JCHR report on Counter-Terrorism Policy and Human Rights: 42 days
In short, any extension to pre-charge detention is a serious interference with liberty that requires a compelling, evidence-based case, and the Committee does not accept that the Government has made such a case for extending pre-charge detention beyond the current limit of 28 days, for the following reasons:
i) it can find no clear evidence of likely need in the near future;
ii) alternatives to extension do enough, in combination, to protect the public and are much more proportionate;
iii) the proposed parliamentary mechanism would create a serious risk of prejudice to the fair trial of suspects;
iv) the existing judicial safeguards for extensions even up to 28 days are inadequate (paragraph 101)

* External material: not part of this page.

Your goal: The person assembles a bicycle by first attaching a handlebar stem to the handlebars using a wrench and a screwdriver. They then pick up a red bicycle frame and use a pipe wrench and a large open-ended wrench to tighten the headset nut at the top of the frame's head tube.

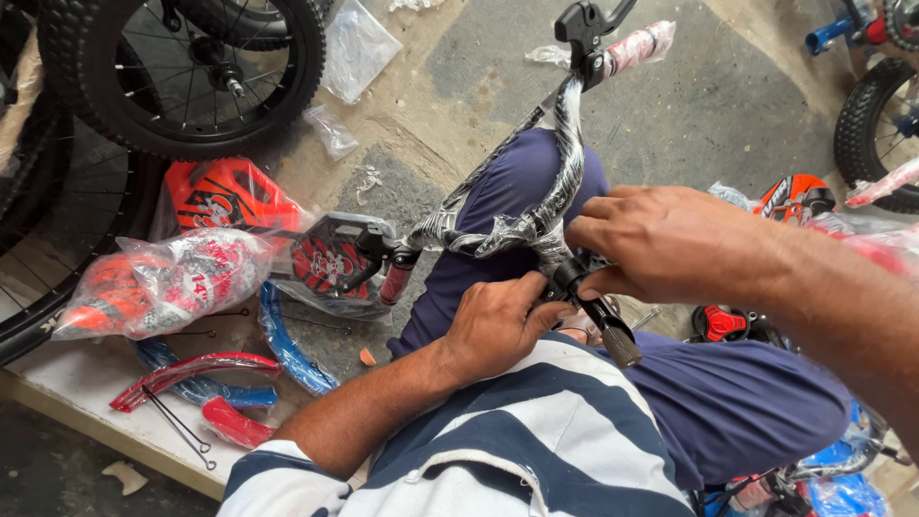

The chorus of opposition is getting louder and louder now – the JCHR, HAC, Tories, Libdems, Goldsmith, Rimington, MacDonald, Woolf, Falconer…
The next step has got to be a show of popoular opposition to this draconian proposal. Amnesty’s supporting an e-petition on the Number 10 site at http://petitions.pm.gov.uk/notadaylonger
Add your name now – hopefully we can put enough pressure on the government to realise they’ll lose a vote on this.
Again I ask the question:
Despite all the opposition to its introduction, despite the overwhelming evidence to say it is not needed, despite the police saying they dont want or need it, why?
Why? following defeat after defeat is this government so determined to have pre-charge detention.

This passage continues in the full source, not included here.